In the midst of all the secular and even satanic ritualistic high days, December 25th sets a holy fire burning, raining light down like a certain mysterious "conjunction of planets" over 2000 years ago.
Beset like the oppressed Jews under Roman rule, we struggle here in the darkest night, the longest eclipse we can remember, longing for the coming of our Redeemer.
And in the middle of the darkness a spark is struck, and suddenly, the darkness is only a foil for that beautiful, blinding fire that grows and pulsates and will one day consume the whole new earth with it's brilliance.
"-and I'll keep my Christmas humor to the last." said nephew Fred "So, a Merry Christmas, Uncle!"
"Good afternoon!" said Scrooge.
"And a Happy New Year!"

Saturday, December 05, 2009

A Subject Too Deep For Me

Psalm 55:4 My heart is in anguish within me, and the terrors of death have fallen upon me.

Fear and trembling come upon me, and horror has overwhelmed me.

I said, Oh, that I had wings like a dove.

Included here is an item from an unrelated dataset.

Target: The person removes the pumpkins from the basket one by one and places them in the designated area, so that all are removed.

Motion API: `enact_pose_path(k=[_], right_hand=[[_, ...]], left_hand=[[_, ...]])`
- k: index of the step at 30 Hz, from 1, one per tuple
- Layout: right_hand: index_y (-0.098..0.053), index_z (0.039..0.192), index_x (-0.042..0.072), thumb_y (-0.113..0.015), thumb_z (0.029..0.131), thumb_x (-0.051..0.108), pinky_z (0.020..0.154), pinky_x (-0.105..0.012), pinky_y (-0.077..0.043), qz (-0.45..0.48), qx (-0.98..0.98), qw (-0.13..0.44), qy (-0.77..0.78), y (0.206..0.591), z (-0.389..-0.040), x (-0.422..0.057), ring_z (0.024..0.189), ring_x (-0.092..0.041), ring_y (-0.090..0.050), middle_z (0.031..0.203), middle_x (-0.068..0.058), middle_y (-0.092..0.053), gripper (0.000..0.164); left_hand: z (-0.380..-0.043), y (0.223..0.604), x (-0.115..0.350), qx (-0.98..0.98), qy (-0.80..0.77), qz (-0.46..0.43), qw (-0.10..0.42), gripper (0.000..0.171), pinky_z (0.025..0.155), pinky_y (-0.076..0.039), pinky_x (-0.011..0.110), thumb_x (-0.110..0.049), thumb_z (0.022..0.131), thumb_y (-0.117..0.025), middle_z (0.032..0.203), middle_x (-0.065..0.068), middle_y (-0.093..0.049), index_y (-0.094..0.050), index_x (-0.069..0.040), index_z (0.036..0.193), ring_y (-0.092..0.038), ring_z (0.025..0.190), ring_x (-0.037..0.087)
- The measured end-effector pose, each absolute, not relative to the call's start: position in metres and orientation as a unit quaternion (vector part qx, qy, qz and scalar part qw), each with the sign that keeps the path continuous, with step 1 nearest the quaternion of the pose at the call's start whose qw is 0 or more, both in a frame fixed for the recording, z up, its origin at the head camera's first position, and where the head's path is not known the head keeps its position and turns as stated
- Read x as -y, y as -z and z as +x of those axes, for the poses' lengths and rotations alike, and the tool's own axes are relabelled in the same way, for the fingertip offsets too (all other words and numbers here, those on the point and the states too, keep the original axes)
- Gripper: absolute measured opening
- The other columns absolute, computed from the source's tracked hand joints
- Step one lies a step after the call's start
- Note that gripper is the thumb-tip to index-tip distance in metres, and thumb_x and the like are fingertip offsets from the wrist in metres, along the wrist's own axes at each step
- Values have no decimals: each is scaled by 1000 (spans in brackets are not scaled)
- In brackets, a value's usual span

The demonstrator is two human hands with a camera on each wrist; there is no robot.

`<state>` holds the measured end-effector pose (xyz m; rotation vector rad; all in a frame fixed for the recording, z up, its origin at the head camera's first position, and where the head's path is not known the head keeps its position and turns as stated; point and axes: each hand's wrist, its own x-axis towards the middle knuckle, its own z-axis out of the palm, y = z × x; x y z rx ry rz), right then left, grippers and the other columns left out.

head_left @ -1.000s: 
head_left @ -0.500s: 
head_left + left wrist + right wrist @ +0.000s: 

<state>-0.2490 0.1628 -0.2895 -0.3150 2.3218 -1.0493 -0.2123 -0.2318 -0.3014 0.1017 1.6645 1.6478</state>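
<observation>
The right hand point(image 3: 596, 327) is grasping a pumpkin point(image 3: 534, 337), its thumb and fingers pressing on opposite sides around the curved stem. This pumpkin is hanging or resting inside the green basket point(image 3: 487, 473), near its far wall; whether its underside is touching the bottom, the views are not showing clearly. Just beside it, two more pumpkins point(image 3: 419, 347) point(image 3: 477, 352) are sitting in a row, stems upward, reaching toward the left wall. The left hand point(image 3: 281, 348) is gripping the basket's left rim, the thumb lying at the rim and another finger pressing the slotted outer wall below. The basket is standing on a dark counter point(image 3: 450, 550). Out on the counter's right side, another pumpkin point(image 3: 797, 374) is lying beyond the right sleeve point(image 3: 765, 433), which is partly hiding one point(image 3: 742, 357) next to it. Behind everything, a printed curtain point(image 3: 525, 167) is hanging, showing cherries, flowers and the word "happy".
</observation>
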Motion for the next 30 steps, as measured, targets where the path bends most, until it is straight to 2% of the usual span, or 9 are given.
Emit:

I would fly away and be at rest.

Psalm 69:3 I am weary with my crying; my throat is parched.

My eyes fail while I wait for my God.

Psalm 88:3 For my soul has had enough troubles, and my life has drawn near to Sheol. I am reckoned among those who go down to the pit; I have become like a man without strength, forsaken among the dead, like the slain who lie in the grave.

Psalm 88:14 O Lord, why do you reject my soul? Why do you hide your face from me?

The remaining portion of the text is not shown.